──────── Source material ────────

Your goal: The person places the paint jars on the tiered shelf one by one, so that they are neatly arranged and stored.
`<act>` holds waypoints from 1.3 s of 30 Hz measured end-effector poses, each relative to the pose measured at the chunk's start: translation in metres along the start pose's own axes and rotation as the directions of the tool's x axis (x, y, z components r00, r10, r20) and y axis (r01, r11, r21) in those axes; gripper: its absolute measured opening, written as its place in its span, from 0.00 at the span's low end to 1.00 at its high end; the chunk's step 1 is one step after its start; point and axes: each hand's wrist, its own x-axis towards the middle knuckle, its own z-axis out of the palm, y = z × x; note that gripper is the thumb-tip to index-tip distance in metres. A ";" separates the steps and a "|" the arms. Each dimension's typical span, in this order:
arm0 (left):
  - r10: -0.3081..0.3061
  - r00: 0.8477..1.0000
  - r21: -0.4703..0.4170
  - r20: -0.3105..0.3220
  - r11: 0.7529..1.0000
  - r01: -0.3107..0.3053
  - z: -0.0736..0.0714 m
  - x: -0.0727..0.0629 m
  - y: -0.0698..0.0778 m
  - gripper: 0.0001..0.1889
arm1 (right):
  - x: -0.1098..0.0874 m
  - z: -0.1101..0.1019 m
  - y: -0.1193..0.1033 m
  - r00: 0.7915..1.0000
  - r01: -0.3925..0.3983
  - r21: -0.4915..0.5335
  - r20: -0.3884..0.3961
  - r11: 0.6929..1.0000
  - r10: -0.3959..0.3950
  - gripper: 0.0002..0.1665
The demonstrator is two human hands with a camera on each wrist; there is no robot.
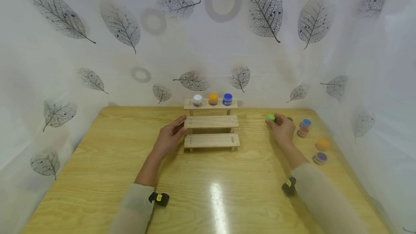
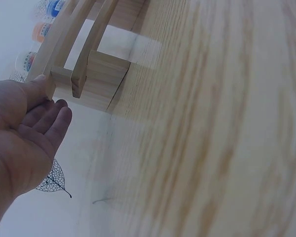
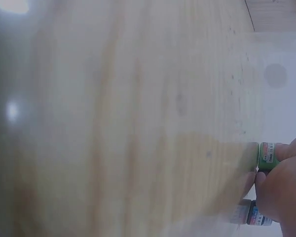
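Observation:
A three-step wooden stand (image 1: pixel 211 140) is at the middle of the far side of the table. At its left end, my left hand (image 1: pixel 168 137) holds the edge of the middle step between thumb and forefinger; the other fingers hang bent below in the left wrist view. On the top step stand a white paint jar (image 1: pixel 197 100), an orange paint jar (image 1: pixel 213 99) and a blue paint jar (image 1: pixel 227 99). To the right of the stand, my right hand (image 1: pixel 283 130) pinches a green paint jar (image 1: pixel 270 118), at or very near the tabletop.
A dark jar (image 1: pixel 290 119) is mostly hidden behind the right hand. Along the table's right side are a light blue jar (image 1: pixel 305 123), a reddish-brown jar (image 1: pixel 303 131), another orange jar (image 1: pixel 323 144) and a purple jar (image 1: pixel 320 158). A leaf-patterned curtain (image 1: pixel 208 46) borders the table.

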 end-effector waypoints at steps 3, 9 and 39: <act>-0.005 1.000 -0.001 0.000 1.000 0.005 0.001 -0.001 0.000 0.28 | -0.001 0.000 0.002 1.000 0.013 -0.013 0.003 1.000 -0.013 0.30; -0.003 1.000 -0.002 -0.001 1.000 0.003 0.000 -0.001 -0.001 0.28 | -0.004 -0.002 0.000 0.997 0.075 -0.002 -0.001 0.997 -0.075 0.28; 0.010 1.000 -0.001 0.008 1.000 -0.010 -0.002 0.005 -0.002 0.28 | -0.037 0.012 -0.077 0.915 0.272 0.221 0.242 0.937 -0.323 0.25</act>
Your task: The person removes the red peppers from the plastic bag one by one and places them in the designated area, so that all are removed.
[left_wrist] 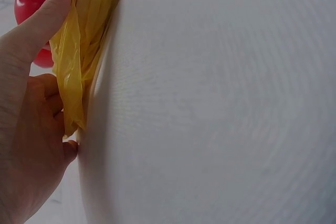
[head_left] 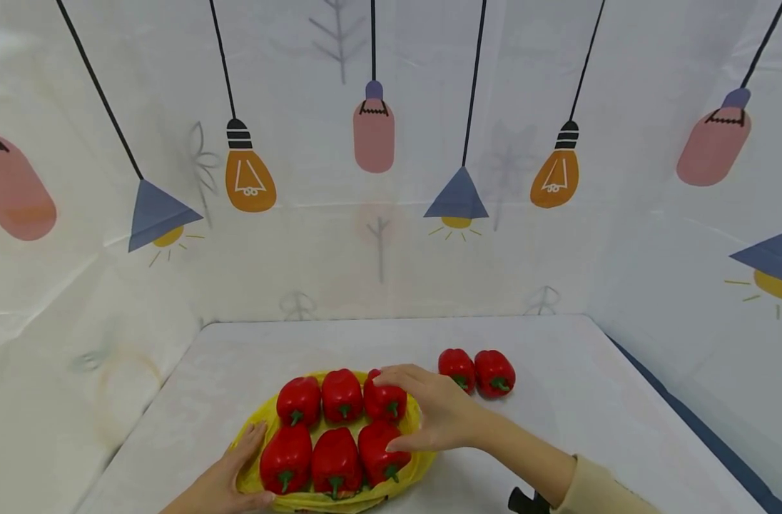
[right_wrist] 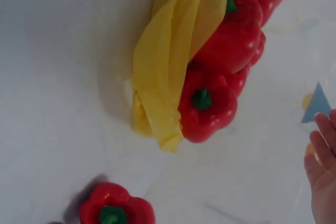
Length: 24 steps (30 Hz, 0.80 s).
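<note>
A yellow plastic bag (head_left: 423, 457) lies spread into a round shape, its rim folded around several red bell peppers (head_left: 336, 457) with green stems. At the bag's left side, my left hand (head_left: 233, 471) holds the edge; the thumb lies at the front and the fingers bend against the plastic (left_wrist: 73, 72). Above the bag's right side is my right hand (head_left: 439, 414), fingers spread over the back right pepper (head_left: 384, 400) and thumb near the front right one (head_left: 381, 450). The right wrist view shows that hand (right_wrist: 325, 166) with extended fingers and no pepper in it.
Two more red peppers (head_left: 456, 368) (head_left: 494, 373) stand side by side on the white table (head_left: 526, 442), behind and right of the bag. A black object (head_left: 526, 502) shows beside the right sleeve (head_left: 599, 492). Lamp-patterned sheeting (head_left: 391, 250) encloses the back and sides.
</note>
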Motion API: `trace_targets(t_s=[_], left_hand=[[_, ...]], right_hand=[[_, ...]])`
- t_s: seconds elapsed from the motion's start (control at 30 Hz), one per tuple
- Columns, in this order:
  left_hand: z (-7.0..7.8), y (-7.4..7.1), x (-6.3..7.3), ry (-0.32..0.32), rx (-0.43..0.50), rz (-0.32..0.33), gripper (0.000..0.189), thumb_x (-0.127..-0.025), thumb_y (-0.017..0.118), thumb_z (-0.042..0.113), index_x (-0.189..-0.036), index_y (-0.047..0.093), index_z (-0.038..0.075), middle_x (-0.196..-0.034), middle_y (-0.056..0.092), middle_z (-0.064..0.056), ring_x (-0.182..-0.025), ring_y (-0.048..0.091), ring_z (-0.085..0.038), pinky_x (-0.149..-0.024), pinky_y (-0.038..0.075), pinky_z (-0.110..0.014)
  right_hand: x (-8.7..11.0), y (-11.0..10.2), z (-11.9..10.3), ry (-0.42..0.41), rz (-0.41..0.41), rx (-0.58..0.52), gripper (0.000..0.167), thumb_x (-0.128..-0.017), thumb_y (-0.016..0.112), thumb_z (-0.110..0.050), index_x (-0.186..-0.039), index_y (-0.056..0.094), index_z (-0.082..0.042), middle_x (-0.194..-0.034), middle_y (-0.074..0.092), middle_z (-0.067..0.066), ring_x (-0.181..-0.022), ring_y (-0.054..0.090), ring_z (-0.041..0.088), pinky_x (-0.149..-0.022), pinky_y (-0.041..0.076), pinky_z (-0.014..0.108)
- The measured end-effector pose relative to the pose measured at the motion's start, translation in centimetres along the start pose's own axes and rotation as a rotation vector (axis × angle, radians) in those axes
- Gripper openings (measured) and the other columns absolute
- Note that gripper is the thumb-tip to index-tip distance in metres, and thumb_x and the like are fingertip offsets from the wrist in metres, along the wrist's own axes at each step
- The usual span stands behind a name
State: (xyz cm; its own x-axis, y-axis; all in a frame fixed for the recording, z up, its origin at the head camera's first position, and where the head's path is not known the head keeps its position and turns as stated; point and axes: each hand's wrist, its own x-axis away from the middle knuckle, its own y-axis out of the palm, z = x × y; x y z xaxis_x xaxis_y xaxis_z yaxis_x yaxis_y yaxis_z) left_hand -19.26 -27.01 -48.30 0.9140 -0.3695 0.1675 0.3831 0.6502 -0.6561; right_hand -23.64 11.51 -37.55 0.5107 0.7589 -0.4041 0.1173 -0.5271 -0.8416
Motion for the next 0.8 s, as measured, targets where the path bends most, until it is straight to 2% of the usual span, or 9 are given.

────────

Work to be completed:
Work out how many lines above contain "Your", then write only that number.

Output of the exercise:
2